The Aga chuntered smugly in its insulated world. She laid a palm flat on one of its hotplate covers, held it there until it felt uncomfortably warm.
What else could she do? Pinch herself? Did that really work? In the event, as she pulled away, she tripped on the edge of the rug and ... ‘Oh shit?’ dropped the poker, bumped her knee violently on a hard corner of the Aga, sending a bullet of pain spinning to the top of her head.
She staggered to the switches, slammed on all the lights, bent down, rubbing hard at her knee. Apart from severe pain, what other proof could you give yourself that you were, in fact, fully awake, not dreaming?
No, it was all real. It was quiet up there now, but the noise she’d heard from the drawing room had been real. And it wasn’t a mouse, it wasn’t a squirrel, it wasn’t a bird in the eaves, it wasn’t ...
Real. What was real? Was a minister of the Church obliged to consult a psychiatrist these days to find out?
Another small bump.
Slowly, holding back her breath, Merrily picked up the poker.
Closer, this time. Certainly not at the top of the house. She looked at the scullery door, which was never opened. The so-called scullery was a narrow room, probably something connected with the dairy in centuries past. They’d found no use for it as yet, never went in.
She lifted the metal latch and went through, wrinkling her nose as her hair mingled with greasy cobwebs. At the far end, another door opened on to a small, square hall. She found a switch and a dangling economy bulb sputtered on, curled-up white tubes like some frozen bodily organ sending shadows up walls already going black with damp. The absence of oak beams in here suggested it was a Victorian addition. Opposite her was the second back door, still boarded up.

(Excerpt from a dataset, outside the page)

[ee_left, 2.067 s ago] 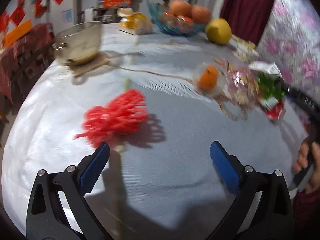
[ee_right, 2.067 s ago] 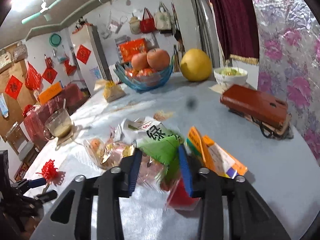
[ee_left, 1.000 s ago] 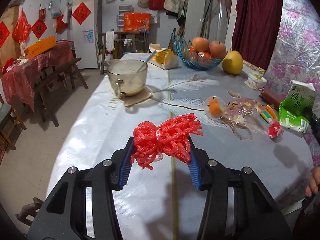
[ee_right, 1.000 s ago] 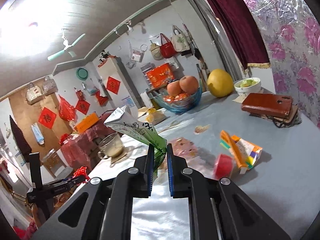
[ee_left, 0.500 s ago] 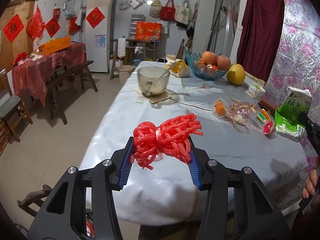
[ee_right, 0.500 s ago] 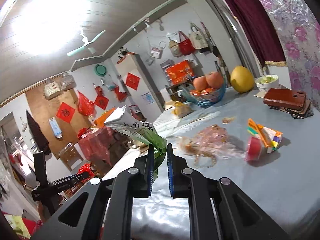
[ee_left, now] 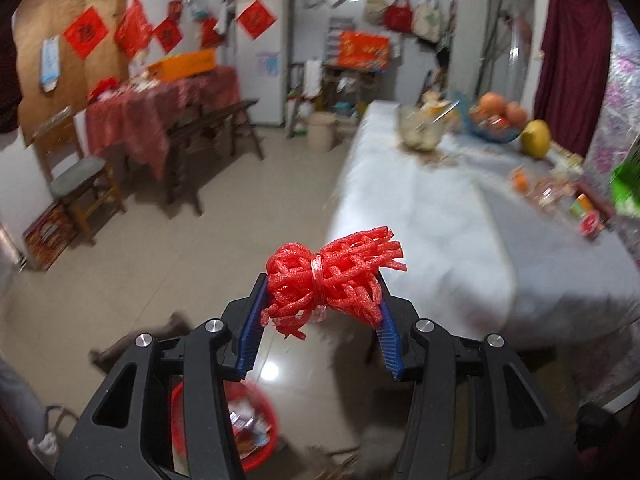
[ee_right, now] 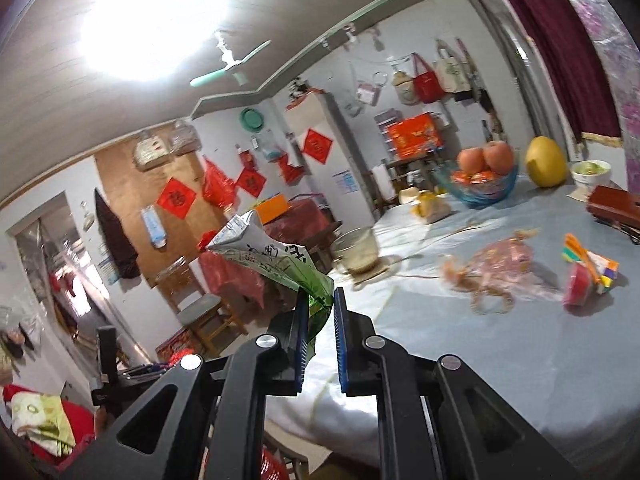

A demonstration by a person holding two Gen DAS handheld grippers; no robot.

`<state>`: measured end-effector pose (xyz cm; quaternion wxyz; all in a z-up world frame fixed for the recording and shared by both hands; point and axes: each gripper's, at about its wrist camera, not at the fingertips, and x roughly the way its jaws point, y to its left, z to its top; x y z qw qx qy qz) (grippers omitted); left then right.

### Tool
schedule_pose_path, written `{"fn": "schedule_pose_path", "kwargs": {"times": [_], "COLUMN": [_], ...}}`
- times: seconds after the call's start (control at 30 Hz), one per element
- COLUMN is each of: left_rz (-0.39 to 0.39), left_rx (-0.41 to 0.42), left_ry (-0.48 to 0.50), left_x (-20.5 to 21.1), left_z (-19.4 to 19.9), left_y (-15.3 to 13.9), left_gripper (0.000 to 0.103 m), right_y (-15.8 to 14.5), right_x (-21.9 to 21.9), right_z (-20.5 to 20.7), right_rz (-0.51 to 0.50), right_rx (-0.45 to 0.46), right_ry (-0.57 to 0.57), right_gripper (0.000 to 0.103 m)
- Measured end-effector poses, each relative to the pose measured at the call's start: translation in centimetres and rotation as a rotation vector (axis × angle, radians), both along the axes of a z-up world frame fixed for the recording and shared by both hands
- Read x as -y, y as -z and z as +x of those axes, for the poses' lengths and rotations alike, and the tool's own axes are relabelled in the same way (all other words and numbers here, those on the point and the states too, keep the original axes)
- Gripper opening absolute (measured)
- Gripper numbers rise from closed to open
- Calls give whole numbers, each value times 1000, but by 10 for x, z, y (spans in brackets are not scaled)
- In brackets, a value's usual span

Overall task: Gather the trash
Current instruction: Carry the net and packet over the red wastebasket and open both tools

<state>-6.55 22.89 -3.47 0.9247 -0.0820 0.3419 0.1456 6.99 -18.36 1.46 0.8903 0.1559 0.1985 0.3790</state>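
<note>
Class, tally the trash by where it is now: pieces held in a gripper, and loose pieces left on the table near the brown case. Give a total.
Held: 2, red foam net, green carton
Loose on table: 3, clear wrapper, red wrapper, colourful box
Total: 5

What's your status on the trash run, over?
Left gripper shut on red foam net. Right gripper shut on green carton. Red bin below, nothing blocking.

Red foam netting (ee_left: 332,280); glossy tiled floor (ee_left: 240,240).
</note>
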Motion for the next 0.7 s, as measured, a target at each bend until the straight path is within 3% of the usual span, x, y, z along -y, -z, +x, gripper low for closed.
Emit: {"fn": "schedule_pose_path", "kwargs": {"times": [0.3,0.37,0.43,0.6,0.7], "left_rz": [-103,-118,-115,-119,-80], "left_rx": [-193,-241,-276,-273,-252], "left_ry": [-137,-161,-198,-255,-314], "left_x": [-83,-97,-109,-135,-145], "left_z": [-50,-58,-66,-82,-85], "left_y": [84,102,114,118,108], "left_gripper": [56,74,84,91,94], "right_y": [-5,-3,0,16,32], "right_x": [-74,-92,-110,-164,-199], "right_z": [-22,-26,-27,-38,-48], "right_rz": [-62,-81,-101,-162,-215], "right_rx": [-21,-32,-46,-96,-131], "right_ry": [-156,-192,-228,-342,-418], "right_gripper": [13,13,13,13,13]}}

Except it wasn’t. The boards had been prised away; they were leaning against a wall, rusty nails sticking out of them. This was recent. Very recent. Jane. The separate door to the Apartment, soon to have an illuminated bell and a dinky little nameplate: Ms Jane Watkins. The door leading up, via the disused back stairs that you would forget were even here.
The stairs came out at a black, wooden door. Her fingers found a hole to lift the latch. Of course, she knew where the stairs came out, but it seemed strange seeing it from this angle, the dim, first-floor passage with all the doors, all of them locked now, since the Sean dream, and the keys taken out and thrown into an ashtray in the kitchen.
Padding past the locked doors, she arrived at the top of the main stairs, the oak-balustraded landing with its window full of pale, night sky. She stood at the foot of the second stairway to Jane’s apartment. Why was she doing this? Despite the unsealing of the second back door, she knew there was nobody up there. Nobody real. Why was she putting herself through this?
Because I’m a priest, and priests are not supposed to be scared because they know that the strength and certainty of their faith protects them from the evil that walks by night ... don’t they just?
Oh really ... Jane came up here all the time, for heaven’s sake. Jane skipped up here, never a thought, with books and boxes and cans of variously coloured paint and brushes and CDs, to be locked away in her secret study.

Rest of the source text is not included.